# Thread: sum of Bernoulli trials

1. ## sum of Bernoulli trials

Hoi, i dont see why the following is true

Let $\displaystyle \mathbb{P}(X_k =1)=\mathbb{P}(X_k=0)=1/2$ ( i.i.d. Bernoulli trials)

and consider $\displaystyle Y = 3\sum_{k=1}^{\infty}4^{-k}X_k$ ( Then clearly $\displaystyle 0\leq Y \leq 1$)

Apparantly the distribution function F of Y is constant on the interval $\displaystyle (1/4,3/4)$ and satisfies
$\displaystyle F(x) = 1-F(x)$ and

for $\displaystyle x< 1/4$ it satisfies $\displaystyle F(x)=2F(x/4)$

I'm a bit bewildered...:/

2. ## Re: sum of Bernoulli trials

For the first one, can you show that the median occurs at that point?
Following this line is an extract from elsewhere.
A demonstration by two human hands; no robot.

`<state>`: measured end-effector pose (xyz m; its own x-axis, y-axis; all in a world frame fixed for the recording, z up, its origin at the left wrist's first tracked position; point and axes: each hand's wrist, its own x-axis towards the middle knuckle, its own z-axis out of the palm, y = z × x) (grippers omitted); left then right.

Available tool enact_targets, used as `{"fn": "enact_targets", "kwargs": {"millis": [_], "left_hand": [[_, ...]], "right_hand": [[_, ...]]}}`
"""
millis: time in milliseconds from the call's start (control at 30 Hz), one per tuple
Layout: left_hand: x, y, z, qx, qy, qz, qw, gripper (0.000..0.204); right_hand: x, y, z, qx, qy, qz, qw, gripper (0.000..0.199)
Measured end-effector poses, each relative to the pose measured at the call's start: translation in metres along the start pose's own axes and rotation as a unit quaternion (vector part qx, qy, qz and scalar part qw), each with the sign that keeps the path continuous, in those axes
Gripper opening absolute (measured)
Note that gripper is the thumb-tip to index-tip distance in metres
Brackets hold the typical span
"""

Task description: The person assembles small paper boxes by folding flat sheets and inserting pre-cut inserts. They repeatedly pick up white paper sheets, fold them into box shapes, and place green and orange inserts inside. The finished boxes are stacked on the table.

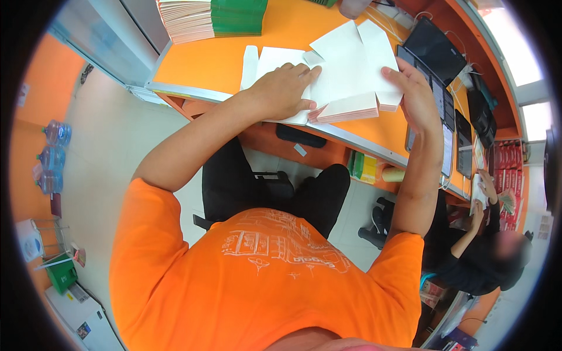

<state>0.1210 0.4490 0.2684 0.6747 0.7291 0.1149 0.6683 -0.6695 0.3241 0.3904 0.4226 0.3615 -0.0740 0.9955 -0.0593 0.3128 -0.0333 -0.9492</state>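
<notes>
A white folding-carton blank [348, 70] with several flaps lies over the desk edge in front of me. Along its near side is a layered, pinkish-edged stack [348, 116], perhaps more blanks. My right hand [413, 93] grips the blank's right edge, thumb on top and fingers behind. Another white flap or blank [250, 65] extends to the left, partly covered by my left hand [284, 90]. That hand rests palm down beside the blank's left edge, its fingers spread and its thumb apart from them.
A stack of green and white flat cartons [213, 20] stands at the far left of the orange desk [199, 64]. A laptop [436, 50] and tablet-like devices [448, 146] line the right side. Another person's hands [483, 202] hold white paper at the far right. Water bottles [52, 158] stand leftward.
</notes>
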Motion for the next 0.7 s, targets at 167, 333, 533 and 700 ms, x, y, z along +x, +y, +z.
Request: {"fn": "enact_targets", "kwargs": {"millis": [167, 333, 533, 700], "left_hand": [[0.000, 0.000, -0.006, 0.005, -0.040, -0.002, 0.999, 0.075], [-0.007, -0.002, -0.001, -0.010, -0.029, -0.004, 1.000, 0.073], [-0.007, -0.001, 0.012, 0.010, 0.008, 0.017, 1.000, 0.067], [-0.008, -0.002, 0.014, 0.036, 0.000, 0.023, 0.999, 0.066]], "right_hand": [[0.013, -0.036, 0.023, -0.050, -0.064, -0.025, 0.996, 0.038], [0.027, -0.036, 0.015, 0.064, -0.116, 0.018, 0.991, 0.038], [0.034, 0.016, -0.026, 0.142, -0.014, 0.189, 0.972, 0.049], [0.033, 0.043, 0.000, 0.113, 0.038, 0.118, 0.986, 0.059]]}}
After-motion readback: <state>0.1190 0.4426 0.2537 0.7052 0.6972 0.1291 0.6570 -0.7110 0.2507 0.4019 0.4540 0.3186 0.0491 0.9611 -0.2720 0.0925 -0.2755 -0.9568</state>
If your distribution is symmetric, can you show the mean occurs at that point? (Hint: your distribution has 1/2 for a 0 value and 1/2 for a 1 value for every X_k).

3. ## Re: sum of Bernoulli trials

I think i got it now...

$\displaystyle P(X \leq 1/4) = P(X_1=0) = 1/2$ and $\displaystyle P(X\leq 3/4 ) = 1- \mathbb{P}(X\geq 3/4) = 1 - \mathbb{P}(X_1=1) = 1/2$

I think i see the other 2 as well...